Pasca peristiwa itu, Bang Udin begitu cemas dan was-was dengan apa yang akan terjadi padanya. Setelah semua upaya yang ditempuhnya berjalan lancar, ia cukup yakin jika rencana di Jumat malam itu juga akan berhasil. Namun perkiraan itu tenyata meleset. Padahal tinggal selangkah lagi baginya memperoleh apa yang ia inginkan.
Ia tak percaya semua rencananya berantakan karena ulah Herman. Ia tak habis pikir mengapa Nyonya melibatkan Herman. Kenapa juga Herman keluar dari mobil? Apakah itu perintah Nyonya? Ia tak yakin jika Herman disuruh Nyonya untuk menangkap dirinya. Betapa konyolnya jika Nyonya memerintahkan hal itu padanya. Padahal apalah artinya uang sepuluh juta bagi Nyonya. Ia sungguh tak mengerti mengapa semua itu terjadi.

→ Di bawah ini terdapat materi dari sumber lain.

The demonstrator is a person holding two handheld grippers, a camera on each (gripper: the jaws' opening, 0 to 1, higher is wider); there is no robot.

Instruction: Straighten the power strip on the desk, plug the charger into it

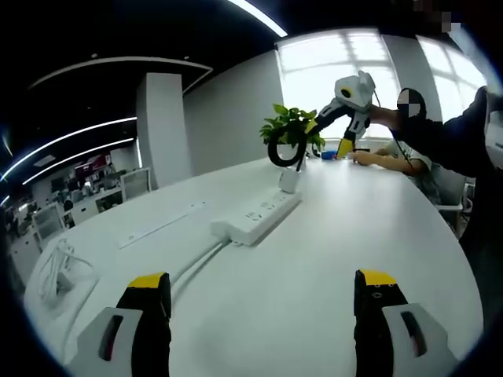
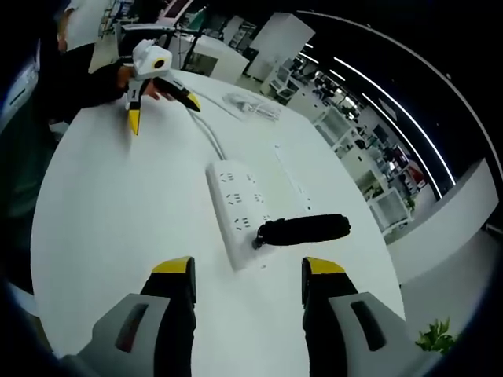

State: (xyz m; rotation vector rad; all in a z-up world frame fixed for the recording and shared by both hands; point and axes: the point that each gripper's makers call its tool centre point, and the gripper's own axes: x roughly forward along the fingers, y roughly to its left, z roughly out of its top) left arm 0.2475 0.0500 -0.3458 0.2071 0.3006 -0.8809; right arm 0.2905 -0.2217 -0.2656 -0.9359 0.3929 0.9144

Nasibnya kini seakan ada di tangan Herman. Ia bertanya-tanya dapatkah Herman menjaga rahasia itu. Memikirkan itu membuatnya semakin kalut. Keadaan justru kian karut- marut. Bang Udin hanya bisa meratapi nasibnya yang makin sengkarut pasca tragedi nahas itu.
........
Mendapat kabar gawat perihal sang istri, Tuan Mukti membatalkan keikutsertaannya di acara yang telah dibuka Jumat sore itu. Malam itu juga ia terbang kembali ke Jakarta. Dengan suasana hati yang campur aduk, dari bandara ia langsung menuju rumah sakit tempat istrinya dirawat.

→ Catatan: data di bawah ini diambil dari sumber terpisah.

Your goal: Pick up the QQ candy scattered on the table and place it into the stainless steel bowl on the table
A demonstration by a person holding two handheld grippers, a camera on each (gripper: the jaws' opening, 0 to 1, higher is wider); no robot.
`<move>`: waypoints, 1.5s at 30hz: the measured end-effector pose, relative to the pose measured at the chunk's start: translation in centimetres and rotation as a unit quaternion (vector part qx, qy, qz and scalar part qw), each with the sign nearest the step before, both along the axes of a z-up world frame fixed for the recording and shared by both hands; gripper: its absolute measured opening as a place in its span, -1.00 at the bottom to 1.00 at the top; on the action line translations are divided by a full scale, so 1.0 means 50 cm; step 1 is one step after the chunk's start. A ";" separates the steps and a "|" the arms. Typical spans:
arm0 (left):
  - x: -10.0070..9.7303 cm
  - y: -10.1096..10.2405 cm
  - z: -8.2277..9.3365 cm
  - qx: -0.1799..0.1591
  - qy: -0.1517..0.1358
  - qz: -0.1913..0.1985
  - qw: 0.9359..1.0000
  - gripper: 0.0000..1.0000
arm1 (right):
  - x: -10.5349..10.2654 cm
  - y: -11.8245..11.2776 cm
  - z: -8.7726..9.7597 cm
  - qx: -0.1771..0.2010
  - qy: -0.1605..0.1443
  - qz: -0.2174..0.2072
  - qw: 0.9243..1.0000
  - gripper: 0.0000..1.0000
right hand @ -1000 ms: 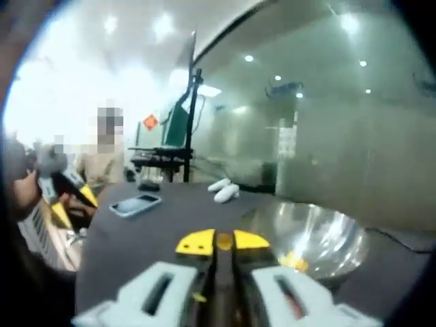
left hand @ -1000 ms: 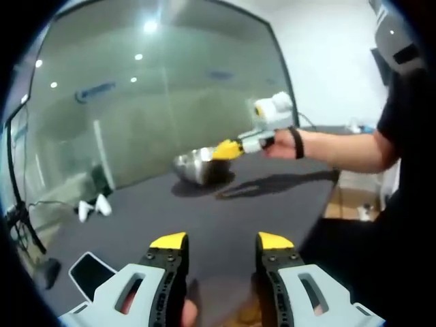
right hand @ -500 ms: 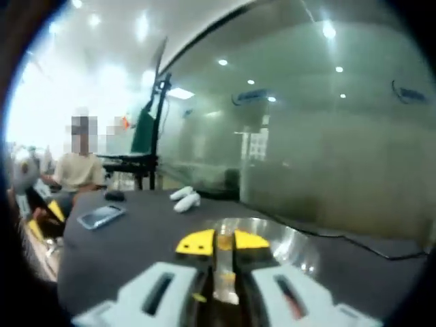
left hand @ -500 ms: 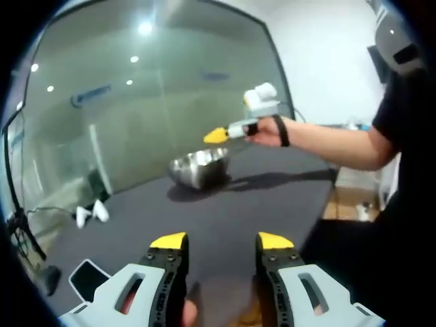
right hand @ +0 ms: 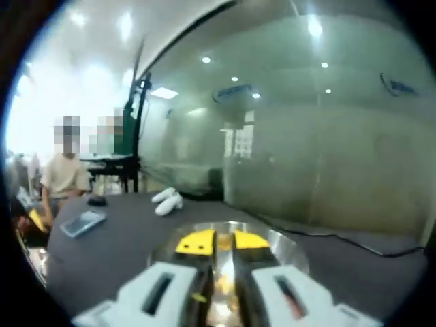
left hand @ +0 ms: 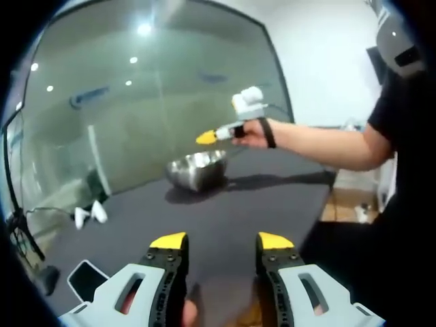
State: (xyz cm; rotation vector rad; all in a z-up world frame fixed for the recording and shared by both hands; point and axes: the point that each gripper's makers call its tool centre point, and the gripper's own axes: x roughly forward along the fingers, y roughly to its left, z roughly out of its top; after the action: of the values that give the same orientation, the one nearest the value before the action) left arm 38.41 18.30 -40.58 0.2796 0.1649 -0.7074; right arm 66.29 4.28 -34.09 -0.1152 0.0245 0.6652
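Two hand-held grippers were at work over the dark desk [left hand: 225, 211]. The right hand-held gripper [right hand: 216, 240] hung directly above the stainless steel bowl [right hand: 286, 248], its yellow-tipped jaws drawn nearly together with only a narrow slit between them; whether a QQ candy sat in that slit could not be told. Small orange pieces, probably QQ candy [right hand: 238, 305], showed blurred in the bowl's bottom below the jaws. The left hand-held gripper [left hand: 221, 240] waited low at the near edge of the desk, jaws wide apart and holding nothing, well apart from the bowl. For a drop, the bowl lay straight beneath the right one, clearly the nearer. A phone [right hand: 82, 222] and two white objects [right hand: 165, 200] lay off to one side.
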 end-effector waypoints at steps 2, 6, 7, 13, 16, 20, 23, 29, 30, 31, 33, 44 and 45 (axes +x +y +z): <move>-0.001 0.000 0.001 0.001 -0.002 0.000 1.000 -0.18 | 0.014 -0.007 -0.007 0.004 0.007 -0.006 1.000 -0.81; -0.004 -0.002 0.008 -0.008 -0.007 0.000 1.000 -0.18 | 0.044 -0.026 -0.031 -0.002 0.029 -0.024 0.999 -0.80; -0.005 -0.003 0.008 -0.010 -0.009 -0.001 1.000 -0.18 | 0.044 -0.029 -0.033 0.001 0.033 -0.027 0.999 -0.80; -0.005 -0.009 0.006 -0.009 -0.007 -0.006 1.000 -0.18 | 0.041 -0.034 -0.036 0.002 0.032 -0.030 0.999 -0.76; -0.004 -0.012 0.003 -0.008 -0.005 -0.007 1.000 -0.18 | 0.043 -0.039 -0.041 0.002 0.037 -0.027 0.999 -0.57; 0.001 -0.016 0.006 -0.010 -0.006 -0.009 1.000 -0.18 | 0.036 -0.044 -0.039 0.008 0.042 -0.021 0.999 -0.58; 0.006 -0.018 0.007 -0.010 -0.007 -0.010 1.000 -0.18 | 0.020 -0.053 -0.029 0.005 0.035 -0.024 0.999 -0.59; 0.017 -0.016 0.009 -0.015 -0.009 -0.009 1.000 -0.18 | -0.073 -0.076 0.003 -0.009 -0.002 -0.001 1.000 -0.49; 0.018 -0.017 0.008 -0.015 -0.008 -0.010 1.000 -0.18 | -0.093 -0.083 0.000 -0.009 0.003 0.001 1.000 -0.49; 0.020 -0.017 0.006 -0.013 -0.007 -0.011 1.000 -0.18 | -0.113 -0.090 -0.003 -0.007 0.008 0.006 1.000 -0.49; 0.023 -0.018 0.006 -0.010 -0.007 -0.013 1.000 -0.17 | -0.139 -0.102 -0.002 0.000 0.007 0.015 1.000 -0.49; 0.042 -0.018 0.016 -0.016 -0.012 -0.009 1.000 -0.17 | -0.294 -0.171 -0.065 -0.014 0.023 0.041 0.999 -0.45; 0.043 -0.017 0.016 -0.017 -0.012 -0.008 1.000 -0.17 | -0.307 -0.175 -0.068 -0.010 0.029 0.042 0.999 -0.46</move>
State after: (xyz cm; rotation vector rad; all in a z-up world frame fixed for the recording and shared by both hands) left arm 40.57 17.43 -39.76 0.2573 0.1272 -0.7208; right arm 50.94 -4.47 -37.48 -0.1173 0.0837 0.7515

Tampak jelas kegusaran di wajahnya saat menyimak penjelasan dokter terkait kondisi sang istri yang mengalami benturan keras di kepalanya. Risiko gegar otak yang berdampak pada gangguan ingatan kemungkinan besar akan dialaminya. Sulit baginya menerima kenyataan pahit yang terjadi pada sang istri.
Saat bersamaan, berbagai pertanyaan berkelindan dalam benaknya tentang apa yang sebenarnya terjadi. Meski Herman mengaku tidak tahu-menahu padanya, fakta berkata lain. Penuturan Mpok Mineh yang disuruh Nadia datang ke rumah untuk menemani Radit malam itu, membuktikan jika Herman ikut dengan Nadia. Herman lah orang pertama yang mengabari Mpok Mineh sesuatu telah terjadi pada Nadia. Dari sanalah muncul kecurigaan Tuan kepada Herman.
.......
Minggu pagi itu, sebuah peristiwa menghebohkan terjadi di perkampungan kumuh padat penduduk. Dari sebuah rumah, pihak berwenang mengamankan seorang pria yang tidak lain adalah Bang Udin. Tanpa perlawanan, ia menyerahkan diri dan dilepas haru-biru oleh istri dan anak-anaknya.

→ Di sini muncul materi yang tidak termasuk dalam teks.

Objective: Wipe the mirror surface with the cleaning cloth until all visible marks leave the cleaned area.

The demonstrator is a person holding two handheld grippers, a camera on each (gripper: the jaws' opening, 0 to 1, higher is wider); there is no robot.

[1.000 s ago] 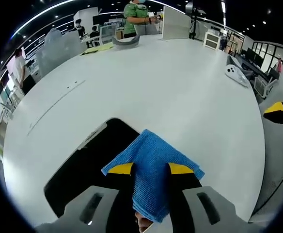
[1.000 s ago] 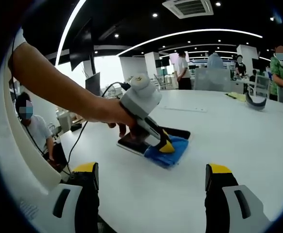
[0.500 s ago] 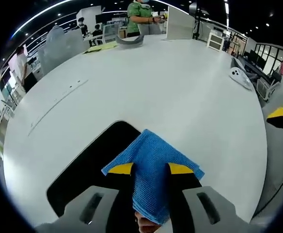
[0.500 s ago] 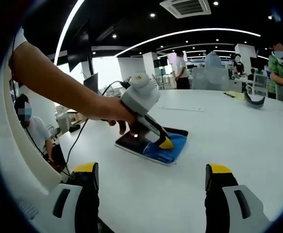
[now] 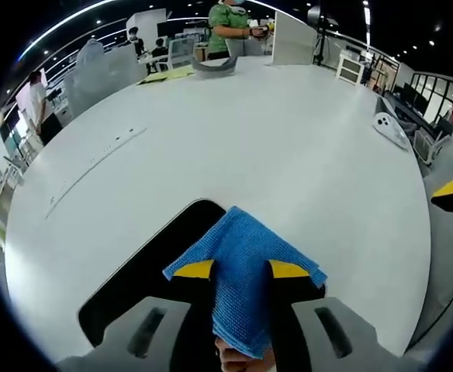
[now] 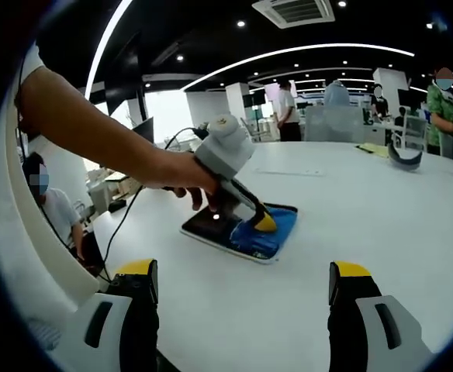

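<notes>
Left hand-held gripper (image 5: 240, 270) is clamped on the blue cleaning cloth (image 5: 242, 256), pressing it flat onto the dark mirror (image 5: 145, 267) that lies on the white desk (image 5: 273, 147). From the right gripper view, cloth (image 6: 267, 232) covers the mirror's (image 6: 211, 226) far end (a person's hand (image 6: 184, 180) grips the tool). Right hand-held gripper (image 6: 242, 288) hangs wide apart, holding nothing, above the desk.

Both views are bright and evenly lit by ceiling strip lights (image 6: 304, 53) and small downlights overhead. The white bench (image 5: 288, 147) shows soft, faint shadows and little glare. Fisheye distortion bends straight lines strongly toward the edges. Near objects look sharp; distant people and furniture appear slightly soft.
</notes>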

Penangkapan itu dilakukan setelah Herman buka suara perihal peristiwa malam itu. Di bawah tekanan, Herman tidak berdaya dan mengakui semuanya pada Tuan. Setelah penangkapan Bang Udin, Herman tidak lagi dipekerjakan Tuan.
"Oh, Tuhan! Ape yang udeh aye perbuat? Aye udeh membuat due keluarge menderite. Nyonye sekarang hilang ingatan sementare Bang Udin mendekam di penjare. Bahkan Mpok Mineh terpakse kehilangan pekerjaannye. Semue karene aye. Kagak ade maksud aye same sekali menyakiti mereka semue. Itu semue tidak sengaje dan diluar ingin aye. Mengape ini semue terjadi? Ape yang harus aye perbuat?" ratapnya.